Description of problem: When VMs fail to launch due to an error (whatever error that may be), "terminating" the instance sometimes fails to reset the fixed_ips, floating_ips, and instances table requiring manually updating those tables to restore the ability launch new VMs. I'm using flatDHCP network manager. Version-Release number of selected component (if applicable): Essex How reproducible: too often to count Steps to Reproduce: I don't know of a reliable way to reproduce this bug. I think that it's possible by causing a timeout to the qpid server particularly when it takes an abnormally long period of time to spawn the VM. Before you ask, I have increased the qpid_heartbeat to 60s. Then while the VM is purported "building" issue the "terminate" command and then the database gets into it's paradoxical state of "building" and "deleting" at the same time, from which it never leaves until I manually edit the instances, floating_ip, and fixed_ip tables. Actual results: Expected results: Additional info:
This bug has bit me again. It's effects are cascading and cumulative.
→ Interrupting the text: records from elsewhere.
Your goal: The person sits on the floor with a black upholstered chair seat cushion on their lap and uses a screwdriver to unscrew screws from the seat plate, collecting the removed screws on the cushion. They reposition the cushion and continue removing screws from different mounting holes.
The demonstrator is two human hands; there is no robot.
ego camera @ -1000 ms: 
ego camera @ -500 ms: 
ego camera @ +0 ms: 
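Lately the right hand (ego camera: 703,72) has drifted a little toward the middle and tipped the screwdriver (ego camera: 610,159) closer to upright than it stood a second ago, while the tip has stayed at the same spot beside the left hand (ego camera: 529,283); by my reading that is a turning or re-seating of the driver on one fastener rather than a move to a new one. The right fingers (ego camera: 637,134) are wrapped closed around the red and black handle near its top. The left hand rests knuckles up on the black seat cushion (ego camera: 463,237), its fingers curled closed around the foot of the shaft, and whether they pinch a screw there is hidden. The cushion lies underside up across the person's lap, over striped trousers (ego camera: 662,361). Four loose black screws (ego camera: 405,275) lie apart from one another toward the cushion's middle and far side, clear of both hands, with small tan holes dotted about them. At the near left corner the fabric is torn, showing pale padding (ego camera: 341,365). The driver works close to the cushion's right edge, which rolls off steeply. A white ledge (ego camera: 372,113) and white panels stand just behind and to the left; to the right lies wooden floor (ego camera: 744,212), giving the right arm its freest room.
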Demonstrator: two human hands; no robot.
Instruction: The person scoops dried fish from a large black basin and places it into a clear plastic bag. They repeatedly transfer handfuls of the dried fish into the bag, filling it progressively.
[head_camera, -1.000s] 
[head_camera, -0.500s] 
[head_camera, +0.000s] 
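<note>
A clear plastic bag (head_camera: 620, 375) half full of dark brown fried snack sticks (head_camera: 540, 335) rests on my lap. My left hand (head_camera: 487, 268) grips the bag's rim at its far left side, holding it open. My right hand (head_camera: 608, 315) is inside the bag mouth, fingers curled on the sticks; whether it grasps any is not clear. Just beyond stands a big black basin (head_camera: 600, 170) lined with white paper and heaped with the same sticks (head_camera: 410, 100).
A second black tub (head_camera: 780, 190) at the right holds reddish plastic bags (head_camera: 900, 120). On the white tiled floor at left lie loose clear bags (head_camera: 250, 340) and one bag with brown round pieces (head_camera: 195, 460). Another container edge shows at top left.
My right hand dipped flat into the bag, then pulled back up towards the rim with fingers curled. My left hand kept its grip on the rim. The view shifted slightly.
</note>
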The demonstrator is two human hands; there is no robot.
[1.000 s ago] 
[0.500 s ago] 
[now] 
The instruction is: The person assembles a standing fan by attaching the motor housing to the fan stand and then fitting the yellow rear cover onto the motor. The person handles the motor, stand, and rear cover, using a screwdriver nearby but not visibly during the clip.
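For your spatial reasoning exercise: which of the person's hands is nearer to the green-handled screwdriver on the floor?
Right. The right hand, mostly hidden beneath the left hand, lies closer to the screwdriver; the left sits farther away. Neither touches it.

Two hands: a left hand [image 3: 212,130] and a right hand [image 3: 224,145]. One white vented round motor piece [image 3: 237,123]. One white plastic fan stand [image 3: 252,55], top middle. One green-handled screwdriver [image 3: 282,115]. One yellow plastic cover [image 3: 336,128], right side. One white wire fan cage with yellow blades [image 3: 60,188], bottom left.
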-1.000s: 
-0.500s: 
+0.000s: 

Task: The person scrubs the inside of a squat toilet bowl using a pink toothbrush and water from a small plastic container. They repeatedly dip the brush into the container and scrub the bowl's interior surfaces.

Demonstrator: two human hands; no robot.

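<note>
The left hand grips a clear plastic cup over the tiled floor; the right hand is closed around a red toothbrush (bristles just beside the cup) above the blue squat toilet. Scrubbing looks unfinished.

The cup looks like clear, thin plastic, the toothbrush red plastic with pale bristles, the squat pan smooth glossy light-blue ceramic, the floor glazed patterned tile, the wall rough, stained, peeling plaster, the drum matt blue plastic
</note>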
Here are some more details: Apparently, sometimes the terminated_at field is not updated with a valid datetime, leaving it NULL, however, deleted is set to 1, and deleted_at is updated with the datetime that the time the instance was deleted. In this state, the dhcp release of the fixed IP assigned to the instance isn't called and the fixed_ip tables maintains that the IP is still assigned to a now terminated instance. Since the fixed IP isn't cleared out, the floating IP in the floating_ips table is never cleared out, either. Eventually, and for reasons I still do not understand, automatic assignment of a floating IP will not take place on ANY NEWLY CREATE VM. But! And here it gets confusing - if I assign a floating IP manually, *2* floating IPs will get assigned to an instance, immediately.
Sounds like a nasty bug and something that's reasonably likely to be since fixed upstream. Since it's so nasty, it's probably worth our while figuring out a reproducer on Essex and then confirming whether it's fixed in Folsom.